Set down exactly the lines in the records below that run from the line with "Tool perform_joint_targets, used" to the line with "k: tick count", inclusive, and nothing more.
'''
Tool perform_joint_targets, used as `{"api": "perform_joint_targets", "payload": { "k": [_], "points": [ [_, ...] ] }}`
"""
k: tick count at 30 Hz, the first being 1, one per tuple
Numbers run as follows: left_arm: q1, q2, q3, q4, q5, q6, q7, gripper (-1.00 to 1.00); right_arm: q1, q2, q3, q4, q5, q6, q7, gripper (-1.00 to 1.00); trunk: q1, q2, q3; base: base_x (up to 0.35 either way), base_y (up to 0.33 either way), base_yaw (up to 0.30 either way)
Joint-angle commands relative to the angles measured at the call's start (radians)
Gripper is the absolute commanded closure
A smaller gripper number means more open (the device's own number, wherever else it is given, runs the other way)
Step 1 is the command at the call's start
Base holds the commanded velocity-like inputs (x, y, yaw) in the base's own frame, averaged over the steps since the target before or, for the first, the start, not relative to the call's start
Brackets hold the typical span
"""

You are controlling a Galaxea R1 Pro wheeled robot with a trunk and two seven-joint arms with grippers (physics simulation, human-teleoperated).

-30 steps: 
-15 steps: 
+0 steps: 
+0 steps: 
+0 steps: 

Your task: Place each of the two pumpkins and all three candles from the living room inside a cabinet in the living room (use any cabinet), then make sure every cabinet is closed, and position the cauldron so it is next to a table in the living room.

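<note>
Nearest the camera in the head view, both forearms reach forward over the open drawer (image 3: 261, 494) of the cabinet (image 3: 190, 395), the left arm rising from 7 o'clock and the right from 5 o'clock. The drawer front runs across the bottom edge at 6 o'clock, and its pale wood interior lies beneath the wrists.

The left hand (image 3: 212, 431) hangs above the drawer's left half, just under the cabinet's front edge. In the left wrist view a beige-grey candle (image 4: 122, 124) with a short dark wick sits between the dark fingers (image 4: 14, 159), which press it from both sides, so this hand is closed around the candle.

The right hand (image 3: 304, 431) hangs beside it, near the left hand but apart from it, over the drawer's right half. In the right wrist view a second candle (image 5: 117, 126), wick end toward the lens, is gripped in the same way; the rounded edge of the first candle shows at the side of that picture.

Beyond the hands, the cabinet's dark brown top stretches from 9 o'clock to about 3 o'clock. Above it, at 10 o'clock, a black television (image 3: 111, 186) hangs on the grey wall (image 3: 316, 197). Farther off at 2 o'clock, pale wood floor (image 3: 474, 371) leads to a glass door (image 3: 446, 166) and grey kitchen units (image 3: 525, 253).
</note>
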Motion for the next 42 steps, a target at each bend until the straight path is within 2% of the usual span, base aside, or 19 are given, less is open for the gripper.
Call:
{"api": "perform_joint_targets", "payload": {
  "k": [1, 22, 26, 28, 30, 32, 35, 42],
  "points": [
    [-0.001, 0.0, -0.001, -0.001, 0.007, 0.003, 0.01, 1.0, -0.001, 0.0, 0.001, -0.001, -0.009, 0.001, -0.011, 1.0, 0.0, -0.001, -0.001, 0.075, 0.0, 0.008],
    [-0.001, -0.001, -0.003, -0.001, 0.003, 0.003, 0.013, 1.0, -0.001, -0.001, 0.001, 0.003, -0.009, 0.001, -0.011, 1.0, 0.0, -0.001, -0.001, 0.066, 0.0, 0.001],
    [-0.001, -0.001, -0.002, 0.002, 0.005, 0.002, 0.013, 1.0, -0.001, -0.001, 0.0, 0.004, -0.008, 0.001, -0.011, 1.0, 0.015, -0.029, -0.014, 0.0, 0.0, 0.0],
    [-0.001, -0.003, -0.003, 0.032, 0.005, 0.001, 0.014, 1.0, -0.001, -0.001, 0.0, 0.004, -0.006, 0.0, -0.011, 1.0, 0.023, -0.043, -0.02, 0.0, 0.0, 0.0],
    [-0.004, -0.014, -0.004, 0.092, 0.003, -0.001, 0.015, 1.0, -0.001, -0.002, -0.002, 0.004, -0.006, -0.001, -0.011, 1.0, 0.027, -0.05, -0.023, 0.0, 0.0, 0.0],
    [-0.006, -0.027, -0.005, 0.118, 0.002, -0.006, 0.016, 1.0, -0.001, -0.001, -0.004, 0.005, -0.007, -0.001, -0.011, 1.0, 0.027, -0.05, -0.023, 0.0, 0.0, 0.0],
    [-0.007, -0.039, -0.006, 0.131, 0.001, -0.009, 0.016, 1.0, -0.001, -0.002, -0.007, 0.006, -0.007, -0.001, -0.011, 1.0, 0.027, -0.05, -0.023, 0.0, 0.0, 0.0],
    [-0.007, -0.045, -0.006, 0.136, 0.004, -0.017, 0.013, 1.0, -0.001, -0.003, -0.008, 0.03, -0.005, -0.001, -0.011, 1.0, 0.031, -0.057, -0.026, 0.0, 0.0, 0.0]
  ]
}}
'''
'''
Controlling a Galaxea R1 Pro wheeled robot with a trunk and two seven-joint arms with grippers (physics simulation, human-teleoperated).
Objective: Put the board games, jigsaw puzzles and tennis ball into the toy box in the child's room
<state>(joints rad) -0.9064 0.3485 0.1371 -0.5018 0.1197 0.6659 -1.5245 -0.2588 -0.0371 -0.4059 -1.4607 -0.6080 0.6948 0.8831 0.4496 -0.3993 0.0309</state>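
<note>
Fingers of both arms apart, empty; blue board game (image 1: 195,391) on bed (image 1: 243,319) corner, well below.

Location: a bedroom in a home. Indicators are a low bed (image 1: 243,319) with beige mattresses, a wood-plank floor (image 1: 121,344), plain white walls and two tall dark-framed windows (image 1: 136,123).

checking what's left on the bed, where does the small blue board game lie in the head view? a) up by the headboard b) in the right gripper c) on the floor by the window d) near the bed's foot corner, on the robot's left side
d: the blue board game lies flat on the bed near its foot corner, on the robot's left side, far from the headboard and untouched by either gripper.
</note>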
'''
**FINISHED TASK**
Tool perform_joint_targets, used as `{"api": "perform_joint_targets", "payload": { "k": [_], "points": [ [_, ...] ] }}`
"""
k: tick count at 30 Hz, the first being 1, one per tuple

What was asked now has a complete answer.